Eclecticism as phase three

•In the third phase, the Supreme Court’s interpretive philosophy turned far more result-oriented than it had ever been. The Court often surrendered its responsibility of engaging in a thorough rights reasoning of the issues before it. Two factors underpinned this institutional failure. First, the changing structure of the Court, which at its inception began with eight judges, grew to a sanctioned strength of 31; it is currently 34. It began to sit in panels of two or three judges, effectively transforming it into a “polyvocal” group of about a dozen sub-Supreme Courts. Second, the Court began deciding cases based on a certain conception of its own role — whether as sentinel of democracy or protector of the market economy. This unique decision-making process sidelined reason-giving in preference to arriving at outcomes that match the Court’s perception.

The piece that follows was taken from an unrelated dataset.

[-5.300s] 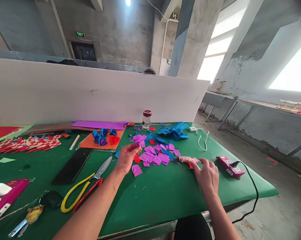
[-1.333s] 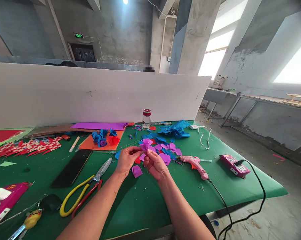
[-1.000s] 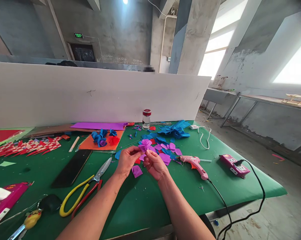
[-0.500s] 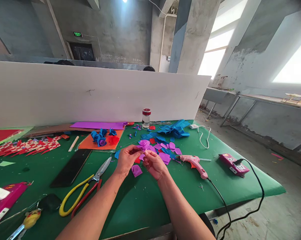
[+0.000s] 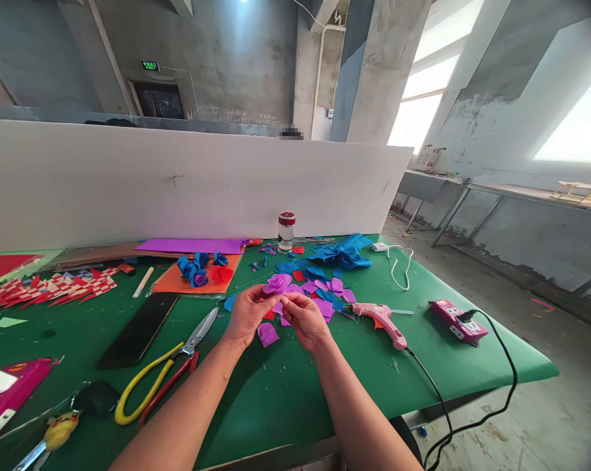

•The failure to give reasons contributed not only to methodological incoherence but also to serious doctrinal incoherence and inconsistency across the law. This can be best described as panchayati eclecticism, with different Benches adopting inconsistent interpretive approaches based on their conception of the Court’s role, and arriving at conclusions that were often in tension with one another. The imagery that panchayati eclecticism is meant to invoke is that of a group of wise men and women (applying the analogy, sub-Supreme Courts), taking decisions based on notions of fairness that are detached from precedent, doctrine and established interpretive methods.

Phase four, purpose

•We are currently in the midst of transitioning from the third phase of constitutional interpretation to the fourth. In the fourth phase, the Court has acknowledged as critical to its interpretive exercise the purpose for which the Constitution has been enacted. Many Constitutions attempt the task of entrenching a political compromise between the incumbents and challengers of the day. India’s Constitution, at its very inception, was different. In enacting the Constitution, the founders of our Republic expressed a sense of unease with the status quo and raised expectations of root-and-branch social revolution and transformation. The Court is now beginning to interpret the Constitution in accordance with its revolutionary and transformative potential.

•With about a dozen significant Constitution Bench decisions from the Supreme Court since September 2018, there has been a renaissance in decision-making by Constitution Benches. This includes the Court’s decisions striking down Section 377 and the criminal offence of adultery, and including the office of the Chief Justice of India within the scope of the Right to Information Act.

•However, facets of phase 3 continue to linger on in the courts. Cases that involve substantial questions of interpretation of the Constitution — such as the cases concerning the National Register of Citizens and the electoral bonds scheme — are still being adjudicated upon by benches of two or three judges. There remains a latent risk, therefore, that the gains made in the early days of phase four could be lost, and we could slide back to panchayati adjudication once again.